▶ _WORK INSTRUCTIONS_
After dropping the pictures, give again exactly the lines of the data from its first line through the line with "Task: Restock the", which is included as well.

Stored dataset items
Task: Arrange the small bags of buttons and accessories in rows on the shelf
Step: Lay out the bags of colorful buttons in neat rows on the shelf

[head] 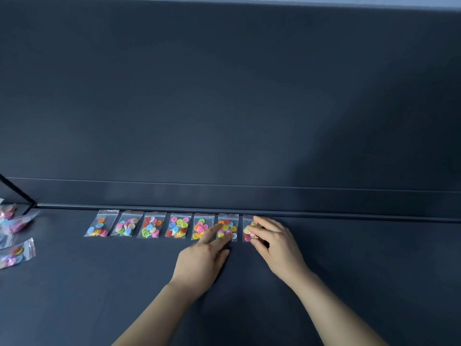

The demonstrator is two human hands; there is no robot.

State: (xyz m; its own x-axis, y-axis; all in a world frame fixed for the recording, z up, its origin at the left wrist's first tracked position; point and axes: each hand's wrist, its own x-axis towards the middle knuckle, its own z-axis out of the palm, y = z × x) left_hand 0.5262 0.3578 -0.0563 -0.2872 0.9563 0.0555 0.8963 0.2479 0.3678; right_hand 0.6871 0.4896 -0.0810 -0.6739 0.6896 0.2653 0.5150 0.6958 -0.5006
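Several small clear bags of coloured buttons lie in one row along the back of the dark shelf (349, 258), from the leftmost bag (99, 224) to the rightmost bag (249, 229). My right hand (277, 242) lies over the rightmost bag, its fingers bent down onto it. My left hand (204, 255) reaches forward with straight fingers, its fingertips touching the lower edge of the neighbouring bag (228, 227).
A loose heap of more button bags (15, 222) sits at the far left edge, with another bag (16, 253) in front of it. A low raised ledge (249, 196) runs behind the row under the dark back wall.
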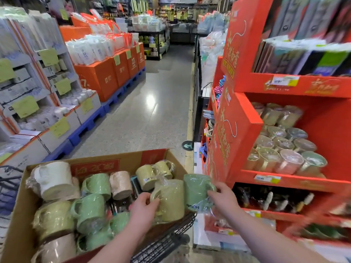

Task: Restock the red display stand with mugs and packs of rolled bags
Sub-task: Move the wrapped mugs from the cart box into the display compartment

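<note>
Your left hand (143, 205) is curled round the handle of a plastic-wrapped yellow mug (171, 200) at the right edge of the cardboard box (20, 224); your right hand (223, 196) grips the handle of a wrapped green mug (194, 190) touching it, just right of the box, near the red display stand (237, 130).

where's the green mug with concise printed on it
Head view, low and right of centre: the right hand holds the green mug beside the yellow mug in the left hand, just left of the red display stand.
</note>
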### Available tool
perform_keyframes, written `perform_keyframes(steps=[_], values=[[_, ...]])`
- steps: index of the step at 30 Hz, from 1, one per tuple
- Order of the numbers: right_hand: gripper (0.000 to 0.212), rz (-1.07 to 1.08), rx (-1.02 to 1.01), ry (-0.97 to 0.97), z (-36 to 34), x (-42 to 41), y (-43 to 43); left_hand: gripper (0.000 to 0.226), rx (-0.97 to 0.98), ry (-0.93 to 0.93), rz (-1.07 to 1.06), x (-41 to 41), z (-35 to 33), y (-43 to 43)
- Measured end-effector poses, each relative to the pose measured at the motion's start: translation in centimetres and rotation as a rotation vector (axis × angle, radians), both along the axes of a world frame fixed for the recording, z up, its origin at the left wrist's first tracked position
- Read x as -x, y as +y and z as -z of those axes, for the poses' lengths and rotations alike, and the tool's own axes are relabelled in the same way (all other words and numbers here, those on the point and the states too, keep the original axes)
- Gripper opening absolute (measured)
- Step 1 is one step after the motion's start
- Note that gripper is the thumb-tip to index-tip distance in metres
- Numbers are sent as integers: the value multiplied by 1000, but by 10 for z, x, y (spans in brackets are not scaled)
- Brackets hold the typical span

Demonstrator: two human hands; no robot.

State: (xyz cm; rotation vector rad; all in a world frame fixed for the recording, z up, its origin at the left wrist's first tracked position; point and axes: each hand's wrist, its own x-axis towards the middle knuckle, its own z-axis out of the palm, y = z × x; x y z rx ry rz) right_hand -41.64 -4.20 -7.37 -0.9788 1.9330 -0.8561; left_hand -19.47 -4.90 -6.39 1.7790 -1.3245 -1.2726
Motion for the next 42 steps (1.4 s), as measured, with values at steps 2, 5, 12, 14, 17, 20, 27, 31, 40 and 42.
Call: perform_keyframes(steps=[2, 5, 12, 14, 17, 20, 27, 31, 40, 42], values=[[15, 22, 10, 12, -1, 18, 11, 12, 3, -3, 31, 18, -3, 3], [6, 69, 3, 47, -3, 52, 30, 15, 21, -19, 84, 56, -5, 7], [7, 185, -9, 76, -17, 156, 82, 5, -30, 8, 177, 164, 3, 26], [9, 214, -4, 69, -20, 184, 94, 7, 2, 5, 186, 194, -2, 31], [9, 220, 16, 54, -26, 222, 111, 10, 20, 6, 219, 237, -9, 42], [9, 241, 41, 43, -33, 261, 125, 8, 54, 13, 227, 277, -16, 53], [7, 276, 66, 31, -38, 328, 149, 6, 74, 63, 218, 344, -22, 80], [7, 264, 88, 38, -38, 346, 155, 7, 90, 26, 203, 361, -23, 89], [1, 279, 122, -11, -35, 371, 153, 8, 110, 56, 174, 385, -23, 72], [8, 324, 134, -44, -33, 380, 151, 9, 111, 82, 181, 395, -24, 65]])
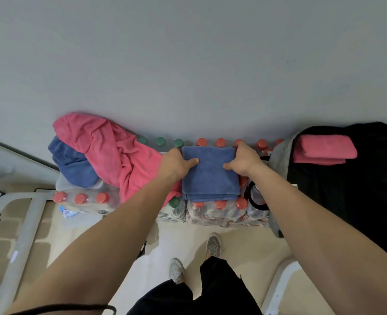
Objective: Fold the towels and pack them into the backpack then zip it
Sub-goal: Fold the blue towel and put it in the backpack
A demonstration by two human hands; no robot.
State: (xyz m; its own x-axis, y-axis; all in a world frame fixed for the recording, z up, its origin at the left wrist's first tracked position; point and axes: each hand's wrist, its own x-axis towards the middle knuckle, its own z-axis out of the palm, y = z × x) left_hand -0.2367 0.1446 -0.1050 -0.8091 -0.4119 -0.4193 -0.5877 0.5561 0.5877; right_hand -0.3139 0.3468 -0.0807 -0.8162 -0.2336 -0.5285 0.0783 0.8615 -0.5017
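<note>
Two hands, left hand [178,163] and right hand [244,159], fingers clamped on opposite edges of folded blue towel [209,176], squaring it atop shrink-wrapped bottle packs [219,211]. Backpack [347,189] just right, open, pink folded towel [324,152] inside; likely lift-across next.

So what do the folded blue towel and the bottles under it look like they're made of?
The folded blue towel, held at both sides by the left hand and right hand, looks like soft matte microfibre or terry: fuzzy nap, limp layered edges. The red-capped bottles look like clear plastic under glossy shrink-wrap, judging by the sheen.
</note>
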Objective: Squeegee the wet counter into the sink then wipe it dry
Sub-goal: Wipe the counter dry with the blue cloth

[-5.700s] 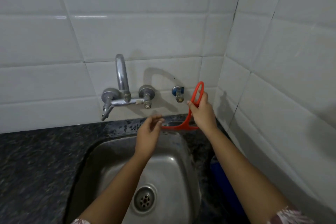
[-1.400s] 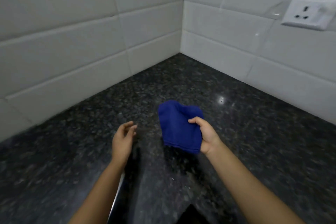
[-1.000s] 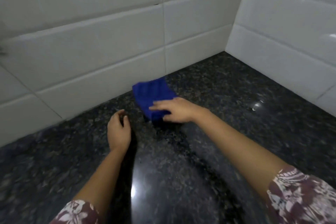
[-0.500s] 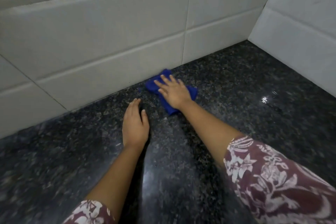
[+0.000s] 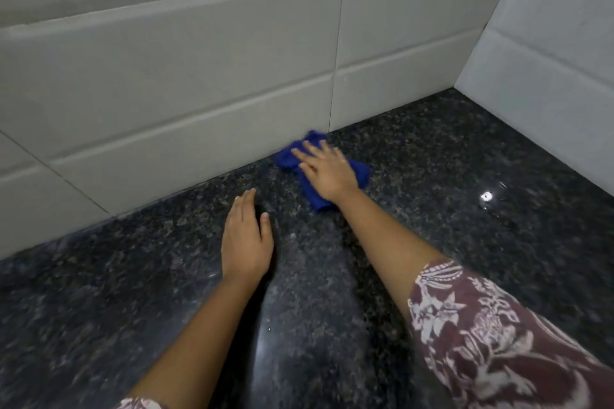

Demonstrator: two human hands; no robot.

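Writing: none legible | left hand [image 5: 246, 242]: flat, palm down on counter [image 5: 465, 242], fingers together, holding nothing, near the cloth's left | right hand [image 5: 327, 171]: fingers spread wide, pressing blue cloth [image 5: 310, 194] flat on counter, cloth just beside tiled wall [image 5: 199, 76]

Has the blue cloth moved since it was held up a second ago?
Yes. The blue cloth is now pressed flat on the counter under the right hand, against the tiled wall.
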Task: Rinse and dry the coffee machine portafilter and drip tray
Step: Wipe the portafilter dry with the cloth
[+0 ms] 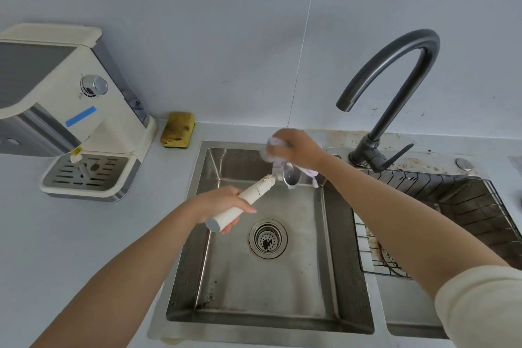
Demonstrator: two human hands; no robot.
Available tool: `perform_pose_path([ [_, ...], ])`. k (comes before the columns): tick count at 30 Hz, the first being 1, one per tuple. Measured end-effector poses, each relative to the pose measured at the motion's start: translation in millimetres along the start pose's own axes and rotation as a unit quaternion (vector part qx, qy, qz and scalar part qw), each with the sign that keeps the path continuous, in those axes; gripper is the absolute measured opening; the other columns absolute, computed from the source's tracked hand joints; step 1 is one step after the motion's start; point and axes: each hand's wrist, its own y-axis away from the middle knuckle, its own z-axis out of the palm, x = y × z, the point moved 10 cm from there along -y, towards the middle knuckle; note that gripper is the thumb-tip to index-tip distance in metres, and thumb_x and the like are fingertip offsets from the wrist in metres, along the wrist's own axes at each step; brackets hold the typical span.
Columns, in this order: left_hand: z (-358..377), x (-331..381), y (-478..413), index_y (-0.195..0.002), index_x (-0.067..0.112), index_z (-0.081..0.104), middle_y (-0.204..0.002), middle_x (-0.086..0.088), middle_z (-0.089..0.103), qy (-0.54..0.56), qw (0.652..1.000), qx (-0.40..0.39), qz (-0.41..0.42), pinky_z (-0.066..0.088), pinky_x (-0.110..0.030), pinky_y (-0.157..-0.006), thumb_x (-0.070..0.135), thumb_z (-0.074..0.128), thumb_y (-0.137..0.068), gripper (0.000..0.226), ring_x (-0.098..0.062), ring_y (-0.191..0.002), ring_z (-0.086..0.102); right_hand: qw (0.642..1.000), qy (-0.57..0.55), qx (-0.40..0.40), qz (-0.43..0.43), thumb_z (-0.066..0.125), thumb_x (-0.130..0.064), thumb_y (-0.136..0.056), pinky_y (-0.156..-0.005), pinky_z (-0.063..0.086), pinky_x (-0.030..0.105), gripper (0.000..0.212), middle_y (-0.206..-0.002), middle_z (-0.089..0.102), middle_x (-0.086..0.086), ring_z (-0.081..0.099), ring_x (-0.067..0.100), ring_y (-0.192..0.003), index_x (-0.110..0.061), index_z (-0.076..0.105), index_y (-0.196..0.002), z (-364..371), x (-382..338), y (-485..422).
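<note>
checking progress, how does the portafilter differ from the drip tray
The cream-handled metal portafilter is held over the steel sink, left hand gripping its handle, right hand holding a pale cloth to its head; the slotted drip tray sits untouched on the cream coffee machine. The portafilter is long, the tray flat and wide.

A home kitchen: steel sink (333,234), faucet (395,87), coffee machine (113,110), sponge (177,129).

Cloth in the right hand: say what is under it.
The portafilter shows its metal head below the cloth; the head's top is covered by cloth and right hand.
</note>
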Motion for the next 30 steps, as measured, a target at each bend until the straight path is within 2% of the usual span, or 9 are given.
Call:
perform_pose_path([
  [3, 1.6, -7.7, -6.5, -0.097, 0.01, 0.047, -0.055, -0.009, 0.049, 0.125, 0.99, 0.061, 0.004, 0.039, -0.02, -0.036, 0.015, 0.059, -0.086, 0.018, -0.016, -0.032, 0.047, 0.962, -0.223, 0.15, 0.035, 0.049, -0.029, -0.093, -0.066, 0.047, 0.024, 0.028, -0.073, 0.06, 0.006, 0.056, 0.015, -0.066, -0.005, 0.062, -0.09, -38.6, 5.2, 14.2],
  [6, 8.2, -6.2, -8.2, -0.093, 0.006, 0.044, -0.055, -0.009, 0.046, 0.267, 0.959, 0.09, 0.015, 0.037, -0.018, -0.033, 0.012, 0.057, -0.087, 0.015, -0.014, -0.03, 0.044, 0.909, -0.352, 0.214, 0.067, 0.046, -0.027, -0.095, -0.062, 0.048, 0.015, 0.022, -0.075, 0.062, 0.002, 0.06, 0.008, -0.067, -0.011, 0.061, -0.091, -43.3, 13.1, 29.4],
  [9, 21.3, 7.7, -6.1, -0.085, 0.006, 0.044, -0.057, -0.009, 0.043, 0.344, 0.934, 0.086, 0.035, 0.035, -0.016, -0.031, 0.008, 0.053, -0.088, 0.009, -0.012, -0.028, 0.042, 0.897, -0.38, 0.216, 0.063, 0.046, -0.025, -0.096, -0.064, 0.051, 0.016, 0.019, -0.082, 0.062, 0.007, 0.06, 0.011, -0.07, -0.016, 0.059, -0.086, -27.4, 5.8, 40.6],
  [11, 30.3, 18.2, -7.1, -0.083, 0.005, 0.046, -0.055, -0.009, 0.044, 0.353, 0.93, 0.083, 0.053, 0.035, -0.016, -0.031, 0.005, 0.052, -0.087, 0.006, -0.012, -0.027, 0.042, 0.904, -0.373, 0.203, 0.056, 0.046, -0.025, -0.095, -0.081, 0.052, 0.027, 0.019, -0.102, 0.057, 0.012, 0.06, 0.018, -0.088, -0.024, 0.058, -0.08, -9.5, -0.4, 42.8],
  [15, 45.2, 26.8, -9.8, -0.081, 0.003, 0.051, -0.049, -0.007, 0.047, 0.353, 0.929, 0.088, 0.067, 0.036, -0.017, -0.032, 0.0, 0.052, -0.083, 0.003, -0.014, -0.029, 0.044, 0.942, -0.281, 0.161, 0.085, 0.05, -0.032, -0.092, -0.112, 0.029, 0.042, 0.014, -0.132, 0.028, 0.004, 0.028, 0.022, -0.131, -0.031, 0.059, -0.082, 29.4, -3.9, 46.3],
  [18, 47.0, 26.9, -9.2, -0.079, 0.005, 0.052, -0.051, -0.008, 0.046, 0.352, 0.926, 0.11, 0.082, 0.037, -0.017, -0.033, -0.004, 0.052, -0.081, 0.009, -0.012, -0.03, 0.045, 0.922, -0.331, 0.156, 0.126, 0.049, -0.037, -0.093, -0.115, 0.02, 0.042, 0.02, -0.137, 0.025, 0.0, 0.024, 0.021, -0.135, -0.032, 0.054, -0.074, 39.0, -0.5, 55.8],
  [23, 45.6, 40.1, -4.4, -0.072, 0.005, 0.053, -0.041, -0.005, 0.047, 0.35, 0.918, 0.126, 0.138, 0.037, -0.017, -0.033, 0.0, 0.056, -0.071, 0.006, -0.017, -0.029, 0.044, 0.889, -0.377, 0.227, 0.126, 0.065, -0.018, -0.084, -0.102, 0.035, 0.02, 0.01, -0.115, 0.027, 0.003, 0.036, 0.018, -0.115, -0.021, 0.057, -0.078, 27.6, 6.4, 62.4],
  [26, 43.1, 43.0, -0.9, -0.072, 0.007, 0.054, -0.044, -0.006, 0.047, 0.332, 0.921, 0.138, 0.148, 0.037, -0.018, -0.034, -0.007, 0.049, -0.082, 0.018, -0.017, -0.029, 0.043, 0.893, -0.343, 0.235, 0.173, 0.076, -0.016, -0.074, -0.099, 0.037, 0.023, 0.05, -0.115, 0.025, 0.001, 0.037, 0.016, -0.11, -0.017, 0.04, -0.109, 23.8, 20.7, 62.3],
  [30, 49.7, 46.5, 2.1, -0.074, 0.009, 0.054, -0.051, -0.009, 0.044, 0.324, 0.927, 0.108, 0.154, 0.037, -0.019, -0.033, -0.006, 0.05, -0.084, 0.017, -0.015, -0.031, 0.042, 0.844, -0.437, 0.159, 0.266, 0.084, -0.021, -0.061, -0.095, 0.048, 0.044, 0.095, -0.13, 0.04, 0.009, 0.052, 0.027, -0.113, -0.016, 0.024, -0.134, 40.0, 43.6, 52.8],
])
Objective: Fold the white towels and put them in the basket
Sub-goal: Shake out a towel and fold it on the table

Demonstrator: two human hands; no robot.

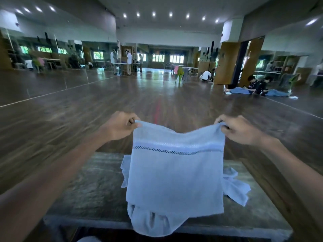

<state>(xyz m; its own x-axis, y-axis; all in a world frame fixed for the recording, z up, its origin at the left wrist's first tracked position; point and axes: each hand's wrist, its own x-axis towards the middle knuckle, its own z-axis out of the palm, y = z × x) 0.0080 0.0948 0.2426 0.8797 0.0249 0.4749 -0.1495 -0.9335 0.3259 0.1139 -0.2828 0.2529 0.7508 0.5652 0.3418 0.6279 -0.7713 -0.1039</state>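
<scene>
The left hand pinches the top left corner of the towel, fingers curled tight on the hem. The towel hangs straight down in front of the person. Its top edge runs left to right between the hands and sags a little in the middle, and its lower end bunches on the near edge of the bench. The right hand pinches the other top corner the same way. Both hands are level and equally near, so the fold likely means bringing corner to corner. Spare towels lie behind on the bench, to the right. No basket shows.
</scene>
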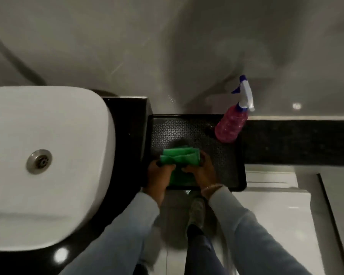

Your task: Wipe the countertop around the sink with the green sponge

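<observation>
The green sponge (178,161), folded like a cloth, is held over a black textured tray (224,155) to the right of the white sink (48,155). My left hand (159,175) grips its left part and my right hand (201,171) grips its right part. The black countertop (127,132) runs around the sink's right side and front. Part of the sponge hangs down between my hands.
A pink spray bottle (231,126) with a white and blue trigger stands at the tray's back right corner. A black ledge (298,141) runs right along the grey wall. Below are a white floor, my leg and shoe (197,211).
</observation>
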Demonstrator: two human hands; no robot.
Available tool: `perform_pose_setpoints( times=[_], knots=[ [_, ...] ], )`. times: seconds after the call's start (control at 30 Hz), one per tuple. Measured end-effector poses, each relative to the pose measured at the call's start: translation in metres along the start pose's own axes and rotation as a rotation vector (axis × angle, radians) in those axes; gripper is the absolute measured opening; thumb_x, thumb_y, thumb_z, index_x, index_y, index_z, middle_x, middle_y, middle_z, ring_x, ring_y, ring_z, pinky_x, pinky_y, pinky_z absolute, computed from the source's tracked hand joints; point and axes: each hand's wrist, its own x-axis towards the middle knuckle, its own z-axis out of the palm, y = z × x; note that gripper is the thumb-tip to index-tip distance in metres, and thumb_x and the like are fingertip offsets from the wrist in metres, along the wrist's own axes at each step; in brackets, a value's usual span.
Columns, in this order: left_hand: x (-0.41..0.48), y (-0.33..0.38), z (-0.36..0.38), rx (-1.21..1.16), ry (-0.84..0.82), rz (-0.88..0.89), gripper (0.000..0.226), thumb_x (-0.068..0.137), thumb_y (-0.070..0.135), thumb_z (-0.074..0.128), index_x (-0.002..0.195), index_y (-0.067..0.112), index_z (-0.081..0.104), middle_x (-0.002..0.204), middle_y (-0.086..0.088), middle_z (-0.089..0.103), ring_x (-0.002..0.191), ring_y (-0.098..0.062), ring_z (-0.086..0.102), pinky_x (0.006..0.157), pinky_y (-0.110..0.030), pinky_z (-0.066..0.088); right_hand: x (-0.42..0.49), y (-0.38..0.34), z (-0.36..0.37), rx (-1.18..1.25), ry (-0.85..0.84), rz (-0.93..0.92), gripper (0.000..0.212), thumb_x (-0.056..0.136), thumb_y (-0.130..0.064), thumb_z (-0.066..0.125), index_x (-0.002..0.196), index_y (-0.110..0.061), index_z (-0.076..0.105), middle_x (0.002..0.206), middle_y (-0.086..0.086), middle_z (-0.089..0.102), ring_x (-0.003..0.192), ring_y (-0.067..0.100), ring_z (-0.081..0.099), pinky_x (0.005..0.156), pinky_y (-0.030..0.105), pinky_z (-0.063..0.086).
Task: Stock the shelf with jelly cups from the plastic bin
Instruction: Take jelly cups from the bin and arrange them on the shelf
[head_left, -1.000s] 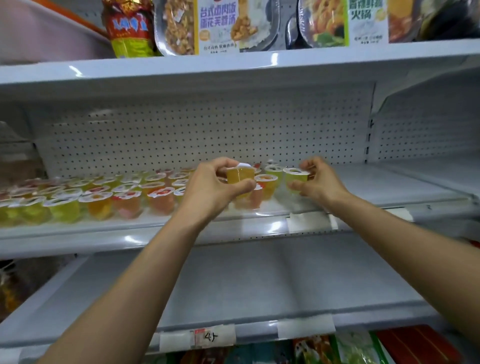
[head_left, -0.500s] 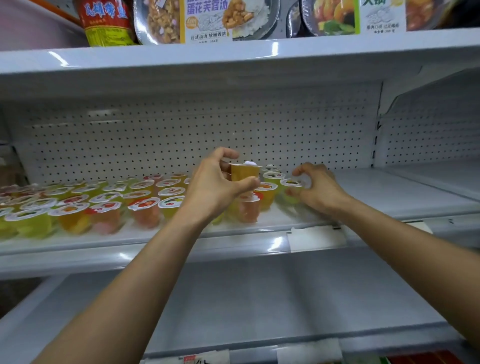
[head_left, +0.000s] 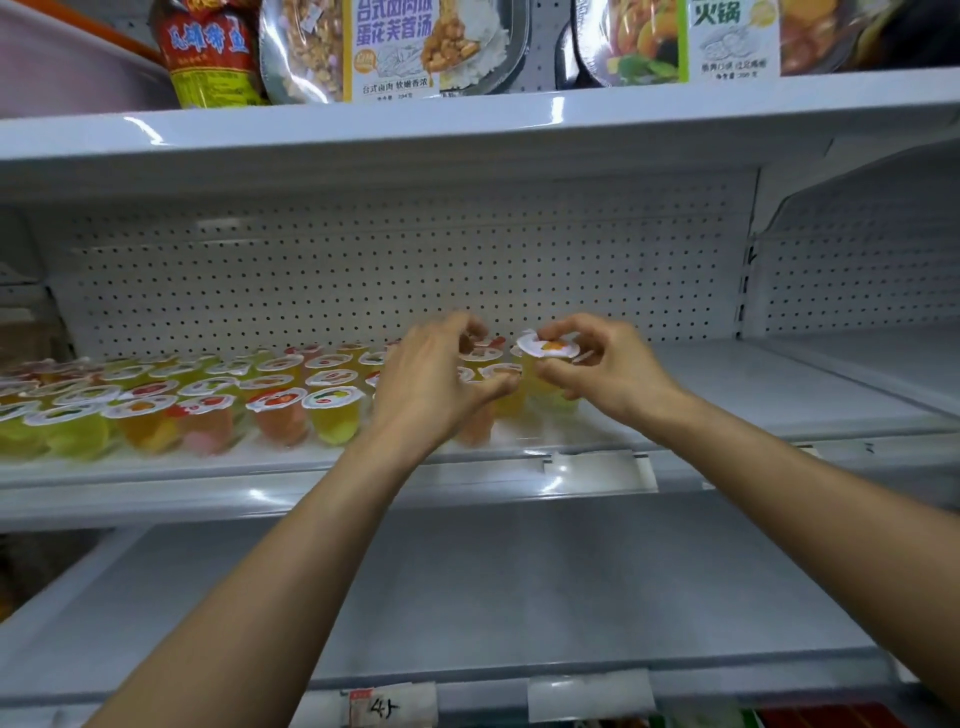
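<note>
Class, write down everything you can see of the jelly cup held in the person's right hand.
The jelly cup is small, seemingly clear plastic, holding yellowish jelly under a white lid printed with orange fruit. It tilts, lid facing the camera, at the right end of the other cups on the shelf. The right hand pinches it, fingers at the lid's far rim, thumb below. Whether it touches the shelf is unclear.

Meal box label (head_left: 395, 47) reading 蛋花芙蓉汤 and, smaller, 台式卤肉 软嫩香浓, second box label (head_left: 735, 36) with green 火锅, red bag (head_left: 210, 52) with yellow characters too blurred to read, bottom shelf tag (head_left: 387, 706) with handwritten 4.
</note>
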Motion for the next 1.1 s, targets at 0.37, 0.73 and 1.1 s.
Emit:
perform_pose_setpoints(
  times=[0.37,0.73,1.1],
  knots=[
    [0.000,-0.018,0.015,0.317,-0.041,0.038,0.029,0.080,0.046,0.072,0.106,0.033,0.070,0.111,0.009,0.069,0.108,-0.016,0.059,0.092,-0.033,0.032,-0.005,0.027,0.011,-0.278,-0.040,0.086,0.022,0.079,-0.029,0.076,0.098,-0.032,0.064,0.105,0.000,0.066,0.086,0.017,0.060,0.081,0.031,0.053],
    [-0.016,-0.017,0.009,0.253,-0.028,0.024,0.037,0.081,0.043,0.068,0.115,0.030,0.063,0.118,0.006,0.066,0.115,-0.020,0.056,0.097,-0.039,0.039,-0.035,0.008,0.003,-0.754,-0.041,-0.051,0.051,0.089,-0.037,0.059,0.137,-0.028,0.044,0.132,0.006,0.047,0.123,0.025,0.043,0.091,0.037,0.042],
    [-0.165,-0.058,-0.036,-0.027,-0.006,-0.203,0.032,0.084,0.037,0.071,0.114,0.031,0.061,0.102,0.015,0.062,0.079,-0.003,0.059,0.075,-0.032,0.053,-0.110,-0.019,0.069,-0.492,-0.201,-0.433,0.033,0.089,-0.029,0.062,0.122,-0.031,0.055,0.115,-0.010,0.053,0.092,0.011,0.056,0.071,0.030,0.047]
  ],
)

▶ _OUTPUT_
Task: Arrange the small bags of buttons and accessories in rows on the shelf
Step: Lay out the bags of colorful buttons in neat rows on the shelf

[head] 

The demonstrator is two human hands; there is no robot.

State: (xyz m; its own x-axis, y-axis; all in a world frame fixed for the recording, z up, its origin at the left wrist's first tracked position; point and axes: each hand's wrist, its own x-axis towards the middle knuckle, its own z-axis out of the palm, y = z × x) left_hand 0.5262 0.3578 -0.0563 -0.2872 0.9563 0.0555 0.8963 0.2479 0.3678; right_hand 0.6871 0.4896 -0.0810 -0.6739 0.6896 0.2653 0.5150 0.6958 -0.5006
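Several small clear bags of coloured buttons lie in one row along the back of the dark shelf (349, 258), from the leftmost bag (99, 224) to the rightmost bag (249, 229). My right hand (277, 242) lies over the rightmost bag, its fingers bent down onto it. My left hand (204, 255) reaches forward with straight fingers, its fingertips touching the lower edge of the neighbouring bag (228, 227).
A loose heap of more button bags (15, 222) sits at the far left edge, with another bag (16, 253) in front of it. A low raised ledge (249, 196) runs behind the row under the dark back wall.
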
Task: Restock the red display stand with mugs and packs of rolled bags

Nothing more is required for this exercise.